If that’s the case, I think the easiest way would be to return the pairs in Dataset.__getitem__ and reduce the length of the Dataset by 2x.
Let me know, if this would work for you.

1 Like

Thanks for your suggestion. I guess what I did is similar to what you suggested.
Let me explain what I want to do in more detail.
I have CIFAR10 and ordered all samples based on a hardness measure (Curriculum).

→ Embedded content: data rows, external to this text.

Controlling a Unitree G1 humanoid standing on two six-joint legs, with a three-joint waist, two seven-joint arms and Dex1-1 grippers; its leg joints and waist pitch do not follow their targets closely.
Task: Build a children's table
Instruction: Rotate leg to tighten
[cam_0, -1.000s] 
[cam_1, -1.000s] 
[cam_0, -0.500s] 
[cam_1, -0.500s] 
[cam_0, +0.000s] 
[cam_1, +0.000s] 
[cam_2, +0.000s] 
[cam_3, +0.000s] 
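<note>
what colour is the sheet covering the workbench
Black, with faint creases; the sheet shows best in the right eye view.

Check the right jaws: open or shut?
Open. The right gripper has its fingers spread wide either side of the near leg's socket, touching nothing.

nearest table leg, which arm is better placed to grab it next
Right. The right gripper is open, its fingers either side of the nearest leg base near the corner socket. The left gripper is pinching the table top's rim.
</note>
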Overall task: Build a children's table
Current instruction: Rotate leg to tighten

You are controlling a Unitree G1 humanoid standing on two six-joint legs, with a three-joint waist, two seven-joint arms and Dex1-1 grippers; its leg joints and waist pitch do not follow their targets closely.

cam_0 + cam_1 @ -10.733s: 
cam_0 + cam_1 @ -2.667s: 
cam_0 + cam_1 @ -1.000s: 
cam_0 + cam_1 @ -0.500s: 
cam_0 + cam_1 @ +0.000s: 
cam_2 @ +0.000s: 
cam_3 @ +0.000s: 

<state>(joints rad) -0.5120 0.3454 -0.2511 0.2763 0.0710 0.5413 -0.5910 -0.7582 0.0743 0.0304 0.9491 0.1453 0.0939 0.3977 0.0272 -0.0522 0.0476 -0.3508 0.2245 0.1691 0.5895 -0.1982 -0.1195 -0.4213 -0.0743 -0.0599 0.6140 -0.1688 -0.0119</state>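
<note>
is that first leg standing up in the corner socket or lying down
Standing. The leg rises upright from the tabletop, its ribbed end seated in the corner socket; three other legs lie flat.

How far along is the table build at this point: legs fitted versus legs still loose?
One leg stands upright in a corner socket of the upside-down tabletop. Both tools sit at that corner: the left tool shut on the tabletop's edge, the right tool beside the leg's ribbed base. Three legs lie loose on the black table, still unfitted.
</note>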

Then I want to load every 100 from the dataset, in order.
This is what I did:

  1. change the dataset of (60000, 32, 32, 2) to (600, 100, 32, 32, 3)
  2. write my custom dataloader
  3. load every 100 one time and change the batch size for the loader to 1.
class MyDataset(Dataset):
    def __init__(self, data, targets, transform=None):
        self.data = data
        self.targets = torch.LongTensor(targets)
        self.transform = transform

    def __getitem__(self, index):
        x = self.data[index]
        y = self.targets[index]

        if self.transform:
            x = np.zeros((100, 3, 32, 32))
            for k in range(self.data[index].shape[0]):
                x[k] = self.transform((255.0 * self.data[index][k]).astype(np.uint8))
        return x, y

    def __len__(self):
        return len(self.data)

normalize = transforms.Normalize(mean=[0.485, 0.456, 0.406],
                                 std=[255.0* 0.229, 255.0* 0.224, 255.0*0.225])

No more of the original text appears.